WORK TO COMPLETE
Go through the data below and copy each line that includes "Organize".

Items from a dataset:
......
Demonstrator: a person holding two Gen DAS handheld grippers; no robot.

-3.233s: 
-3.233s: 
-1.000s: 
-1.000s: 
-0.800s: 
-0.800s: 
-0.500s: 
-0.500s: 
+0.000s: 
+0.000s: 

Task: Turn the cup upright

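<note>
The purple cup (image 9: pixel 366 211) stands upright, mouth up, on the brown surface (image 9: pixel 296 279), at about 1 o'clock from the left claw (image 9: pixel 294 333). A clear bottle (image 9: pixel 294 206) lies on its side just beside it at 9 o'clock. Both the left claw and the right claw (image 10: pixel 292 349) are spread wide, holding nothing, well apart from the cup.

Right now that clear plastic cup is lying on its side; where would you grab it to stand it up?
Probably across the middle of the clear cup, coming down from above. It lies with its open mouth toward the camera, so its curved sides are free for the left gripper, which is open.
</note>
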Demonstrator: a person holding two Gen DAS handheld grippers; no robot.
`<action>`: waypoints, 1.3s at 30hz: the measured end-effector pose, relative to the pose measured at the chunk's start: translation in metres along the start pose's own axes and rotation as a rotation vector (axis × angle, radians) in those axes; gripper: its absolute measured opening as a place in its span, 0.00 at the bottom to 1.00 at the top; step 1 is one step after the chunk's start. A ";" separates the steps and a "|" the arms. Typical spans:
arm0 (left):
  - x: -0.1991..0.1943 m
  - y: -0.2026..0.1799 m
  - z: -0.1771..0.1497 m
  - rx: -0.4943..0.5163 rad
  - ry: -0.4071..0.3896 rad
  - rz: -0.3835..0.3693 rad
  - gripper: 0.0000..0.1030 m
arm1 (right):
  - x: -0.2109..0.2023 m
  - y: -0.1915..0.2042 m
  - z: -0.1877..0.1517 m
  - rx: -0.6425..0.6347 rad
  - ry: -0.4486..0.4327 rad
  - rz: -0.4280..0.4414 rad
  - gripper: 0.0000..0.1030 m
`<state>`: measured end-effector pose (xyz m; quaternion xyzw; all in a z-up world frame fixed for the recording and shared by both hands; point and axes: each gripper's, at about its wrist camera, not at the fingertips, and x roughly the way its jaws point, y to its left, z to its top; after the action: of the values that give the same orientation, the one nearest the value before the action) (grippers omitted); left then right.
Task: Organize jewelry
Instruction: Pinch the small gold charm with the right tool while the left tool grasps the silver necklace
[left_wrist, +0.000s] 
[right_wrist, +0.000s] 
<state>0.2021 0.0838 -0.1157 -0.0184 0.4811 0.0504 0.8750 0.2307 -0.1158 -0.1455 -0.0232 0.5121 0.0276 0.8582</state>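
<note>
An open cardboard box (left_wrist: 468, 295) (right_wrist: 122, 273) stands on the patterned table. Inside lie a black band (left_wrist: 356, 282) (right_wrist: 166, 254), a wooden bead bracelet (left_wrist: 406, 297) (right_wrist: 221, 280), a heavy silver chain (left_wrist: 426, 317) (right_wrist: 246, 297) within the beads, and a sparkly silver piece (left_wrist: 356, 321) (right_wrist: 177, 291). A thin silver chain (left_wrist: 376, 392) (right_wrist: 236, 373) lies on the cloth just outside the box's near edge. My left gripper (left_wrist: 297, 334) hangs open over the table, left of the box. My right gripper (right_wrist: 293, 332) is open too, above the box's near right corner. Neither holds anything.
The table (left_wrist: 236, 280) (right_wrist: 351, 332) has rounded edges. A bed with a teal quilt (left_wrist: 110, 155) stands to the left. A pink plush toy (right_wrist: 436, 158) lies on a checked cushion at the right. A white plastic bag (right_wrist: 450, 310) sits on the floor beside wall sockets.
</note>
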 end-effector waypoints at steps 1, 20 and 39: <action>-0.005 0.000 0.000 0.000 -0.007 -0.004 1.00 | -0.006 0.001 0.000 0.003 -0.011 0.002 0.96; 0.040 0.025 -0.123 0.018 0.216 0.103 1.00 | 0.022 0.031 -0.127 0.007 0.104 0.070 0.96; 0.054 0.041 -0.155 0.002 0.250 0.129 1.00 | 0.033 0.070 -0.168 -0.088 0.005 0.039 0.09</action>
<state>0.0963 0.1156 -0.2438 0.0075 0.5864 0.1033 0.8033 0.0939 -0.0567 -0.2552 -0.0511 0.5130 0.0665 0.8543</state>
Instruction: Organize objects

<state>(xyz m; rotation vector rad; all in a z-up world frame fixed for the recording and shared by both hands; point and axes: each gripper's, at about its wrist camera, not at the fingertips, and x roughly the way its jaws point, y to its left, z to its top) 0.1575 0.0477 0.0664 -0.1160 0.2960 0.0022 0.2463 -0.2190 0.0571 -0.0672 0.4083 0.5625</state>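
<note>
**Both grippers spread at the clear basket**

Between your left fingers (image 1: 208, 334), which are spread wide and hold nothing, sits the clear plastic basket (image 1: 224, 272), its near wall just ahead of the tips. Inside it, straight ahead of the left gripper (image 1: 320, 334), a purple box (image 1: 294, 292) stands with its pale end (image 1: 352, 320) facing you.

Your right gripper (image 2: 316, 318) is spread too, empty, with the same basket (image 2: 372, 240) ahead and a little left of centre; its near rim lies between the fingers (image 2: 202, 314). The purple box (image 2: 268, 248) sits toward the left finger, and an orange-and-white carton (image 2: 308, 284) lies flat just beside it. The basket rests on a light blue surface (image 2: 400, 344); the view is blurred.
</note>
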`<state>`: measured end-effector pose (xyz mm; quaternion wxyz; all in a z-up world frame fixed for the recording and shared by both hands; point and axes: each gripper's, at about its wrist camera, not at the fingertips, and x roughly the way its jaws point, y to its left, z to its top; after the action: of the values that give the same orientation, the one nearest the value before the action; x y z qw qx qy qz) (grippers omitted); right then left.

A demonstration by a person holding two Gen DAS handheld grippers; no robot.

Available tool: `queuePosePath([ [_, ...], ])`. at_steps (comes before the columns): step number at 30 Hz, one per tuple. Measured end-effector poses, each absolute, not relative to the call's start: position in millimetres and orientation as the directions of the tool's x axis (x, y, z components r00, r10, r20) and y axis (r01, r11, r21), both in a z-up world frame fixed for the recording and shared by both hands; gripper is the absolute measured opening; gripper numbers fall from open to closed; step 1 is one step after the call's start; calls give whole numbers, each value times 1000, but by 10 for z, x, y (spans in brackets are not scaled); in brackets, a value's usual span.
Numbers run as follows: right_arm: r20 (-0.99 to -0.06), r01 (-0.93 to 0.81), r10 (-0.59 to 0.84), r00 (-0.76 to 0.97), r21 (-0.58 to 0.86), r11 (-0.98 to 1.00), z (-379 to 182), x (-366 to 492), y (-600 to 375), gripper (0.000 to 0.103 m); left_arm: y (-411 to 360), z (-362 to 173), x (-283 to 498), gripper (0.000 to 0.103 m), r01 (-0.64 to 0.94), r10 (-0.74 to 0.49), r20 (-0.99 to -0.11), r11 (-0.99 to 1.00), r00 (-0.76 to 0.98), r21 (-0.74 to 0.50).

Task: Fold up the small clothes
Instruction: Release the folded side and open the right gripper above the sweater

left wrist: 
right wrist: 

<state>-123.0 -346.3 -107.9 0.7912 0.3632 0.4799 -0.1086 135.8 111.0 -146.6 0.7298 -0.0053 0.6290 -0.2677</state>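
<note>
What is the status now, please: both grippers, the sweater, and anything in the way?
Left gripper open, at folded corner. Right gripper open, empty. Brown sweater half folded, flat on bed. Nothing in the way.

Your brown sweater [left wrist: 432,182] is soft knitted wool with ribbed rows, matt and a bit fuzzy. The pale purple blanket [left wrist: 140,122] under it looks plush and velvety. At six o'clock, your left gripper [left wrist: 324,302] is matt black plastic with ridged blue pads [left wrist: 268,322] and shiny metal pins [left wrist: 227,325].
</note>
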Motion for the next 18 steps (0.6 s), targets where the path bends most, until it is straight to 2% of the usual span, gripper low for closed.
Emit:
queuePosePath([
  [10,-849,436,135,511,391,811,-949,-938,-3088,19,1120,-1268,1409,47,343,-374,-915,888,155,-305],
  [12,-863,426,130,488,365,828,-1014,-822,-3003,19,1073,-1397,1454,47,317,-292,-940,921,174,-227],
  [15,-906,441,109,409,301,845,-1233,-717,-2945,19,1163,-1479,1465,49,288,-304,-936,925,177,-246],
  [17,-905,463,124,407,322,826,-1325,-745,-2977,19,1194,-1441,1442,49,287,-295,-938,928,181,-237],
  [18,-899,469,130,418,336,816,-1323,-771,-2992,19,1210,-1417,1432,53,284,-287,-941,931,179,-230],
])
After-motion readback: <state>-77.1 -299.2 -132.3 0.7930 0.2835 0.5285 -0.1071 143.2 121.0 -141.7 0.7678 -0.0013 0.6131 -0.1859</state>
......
EXERCISE RESPONSE
Task: Organize jewelry
Instruction: Organize objects

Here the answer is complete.